**Work order:**
Answer with the exact lines of the following material from the one containing "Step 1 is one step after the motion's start" through the one containing "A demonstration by", both end lines included.

**Dataset extract:**
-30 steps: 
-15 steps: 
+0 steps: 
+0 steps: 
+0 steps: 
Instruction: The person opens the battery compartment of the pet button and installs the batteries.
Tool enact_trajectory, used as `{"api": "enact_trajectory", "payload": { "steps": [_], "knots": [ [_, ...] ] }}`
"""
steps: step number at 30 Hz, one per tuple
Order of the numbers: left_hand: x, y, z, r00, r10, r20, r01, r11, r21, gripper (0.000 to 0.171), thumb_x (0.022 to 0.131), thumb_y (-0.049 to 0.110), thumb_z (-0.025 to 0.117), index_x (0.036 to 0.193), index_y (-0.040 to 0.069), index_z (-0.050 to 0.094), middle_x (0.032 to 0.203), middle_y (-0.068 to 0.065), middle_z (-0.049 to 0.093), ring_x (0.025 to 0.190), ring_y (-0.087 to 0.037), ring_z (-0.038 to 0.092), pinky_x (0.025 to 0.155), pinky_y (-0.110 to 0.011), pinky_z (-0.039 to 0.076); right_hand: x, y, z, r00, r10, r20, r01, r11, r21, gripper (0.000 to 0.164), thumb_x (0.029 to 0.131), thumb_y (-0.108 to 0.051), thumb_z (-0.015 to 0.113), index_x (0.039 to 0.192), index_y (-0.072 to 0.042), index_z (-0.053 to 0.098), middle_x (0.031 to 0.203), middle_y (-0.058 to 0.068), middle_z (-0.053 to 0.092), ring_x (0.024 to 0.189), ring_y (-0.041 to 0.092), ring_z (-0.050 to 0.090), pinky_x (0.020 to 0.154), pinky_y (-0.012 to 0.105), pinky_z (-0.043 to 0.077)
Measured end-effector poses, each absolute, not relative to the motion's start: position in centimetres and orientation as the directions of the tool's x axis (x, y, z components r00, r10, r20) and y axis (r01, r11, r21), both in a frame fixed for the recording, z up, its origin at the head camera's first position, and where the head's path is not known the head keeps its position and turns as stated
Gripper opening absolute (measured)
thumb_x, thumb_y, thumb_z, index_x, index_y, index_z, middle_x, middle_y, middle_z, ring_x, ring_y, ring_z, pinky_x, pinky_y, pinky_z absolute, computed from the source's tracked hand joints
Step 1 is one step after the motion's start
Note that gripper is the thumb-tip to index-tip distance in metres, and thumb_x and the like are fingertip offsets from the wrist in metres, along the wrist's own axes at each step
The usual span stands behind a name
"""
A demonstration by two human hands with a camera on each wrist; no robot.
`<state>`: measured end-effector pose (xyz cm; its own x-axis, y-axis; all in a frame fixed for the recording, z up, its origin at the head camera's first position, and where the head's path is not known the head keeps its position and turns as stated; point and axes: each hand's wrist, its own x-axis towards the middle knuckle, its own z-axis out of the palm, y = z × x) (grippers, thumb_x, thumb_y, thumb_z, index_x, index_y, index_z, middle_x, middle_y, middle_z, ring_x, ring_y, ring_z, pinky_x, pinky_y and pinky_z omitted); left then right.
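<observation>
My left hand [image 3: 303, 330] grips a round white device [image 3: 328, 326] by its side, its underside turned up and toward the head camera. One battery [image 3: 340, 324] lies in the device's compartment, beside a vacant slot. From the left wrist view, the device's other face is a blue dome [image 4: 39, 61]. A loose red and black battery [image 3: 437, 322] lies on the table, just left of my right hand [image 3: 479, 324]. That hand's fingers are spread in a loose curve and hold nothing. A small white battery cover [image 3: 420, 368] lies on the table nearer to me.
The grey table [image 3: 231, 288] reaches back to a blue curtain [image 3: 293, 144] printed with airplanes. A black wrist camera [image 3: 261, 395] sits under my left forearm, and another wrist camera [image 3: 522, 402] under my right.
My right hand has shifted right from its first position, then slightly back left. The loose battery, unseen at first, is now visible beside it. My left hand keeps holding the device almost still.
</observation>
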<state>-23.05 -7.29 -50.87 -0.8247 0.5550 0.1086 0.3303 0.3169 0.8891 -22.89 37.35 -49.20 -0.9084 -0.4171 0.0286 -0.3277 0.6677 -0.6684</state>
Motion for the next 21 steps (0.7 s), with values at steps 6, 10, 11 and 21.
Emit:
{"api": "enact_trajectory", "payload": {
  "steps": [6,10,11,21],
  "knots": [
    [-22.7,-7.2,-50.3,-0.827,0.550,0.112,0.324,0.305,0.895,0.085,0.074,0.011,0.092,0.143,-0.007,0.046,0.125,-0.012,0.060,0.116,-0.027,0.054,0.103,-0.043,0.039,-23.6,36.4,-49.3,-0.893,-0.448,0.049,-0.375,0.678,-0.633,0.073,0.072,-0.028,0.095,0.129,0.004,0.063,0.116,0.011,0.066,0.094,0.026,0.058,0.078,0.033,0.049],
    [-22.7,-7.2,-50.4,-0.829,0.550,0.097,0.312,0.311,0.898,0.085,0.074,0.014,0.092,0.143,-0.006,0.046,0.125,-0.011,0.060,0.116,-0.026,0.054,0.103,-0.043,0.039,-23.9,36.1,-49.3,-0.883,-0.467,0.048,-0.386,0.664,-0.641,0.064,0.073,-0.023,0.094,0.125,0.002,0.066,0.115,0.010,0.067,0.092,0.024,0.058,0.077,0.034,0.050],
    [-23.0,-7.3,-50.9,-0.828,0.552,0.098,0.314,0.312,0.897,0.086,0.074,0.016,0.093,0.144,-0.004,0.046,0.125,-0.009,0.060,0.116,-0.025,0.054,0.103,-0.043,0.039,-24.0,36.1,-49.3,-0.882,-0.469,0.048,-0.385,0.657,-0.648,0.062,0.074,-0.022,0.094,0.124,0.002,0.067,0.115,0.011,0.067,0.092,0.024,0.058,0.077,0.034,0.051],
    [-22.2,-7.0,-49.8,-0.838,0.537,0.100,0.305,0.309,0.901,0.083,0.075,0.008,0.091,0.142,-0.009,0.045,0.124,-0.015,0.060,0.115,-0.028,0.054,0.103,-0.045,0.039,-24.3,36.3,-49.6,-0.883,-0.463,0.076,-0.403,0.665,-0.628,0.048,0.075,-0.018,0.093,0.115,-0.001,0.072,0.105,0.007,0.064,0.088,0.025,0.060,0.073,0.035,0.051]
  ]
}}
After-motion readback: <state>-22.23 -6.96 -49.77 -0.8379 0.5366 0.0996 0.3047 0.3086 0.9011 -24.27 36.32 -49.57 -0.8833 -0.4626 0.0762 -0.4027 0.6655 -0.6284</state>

**Written solution:**
Step 1 is one step after the motion's start
Note that gripper is the thumb-tip to index-tip distance in metres, and thumb_x and the like are fingertip offsets from the wrist in metres, along the wrist's own axes at each step
The usual span stands behind a name
"""
A demonstration by two human hands with a camera on each wrist; no robot.

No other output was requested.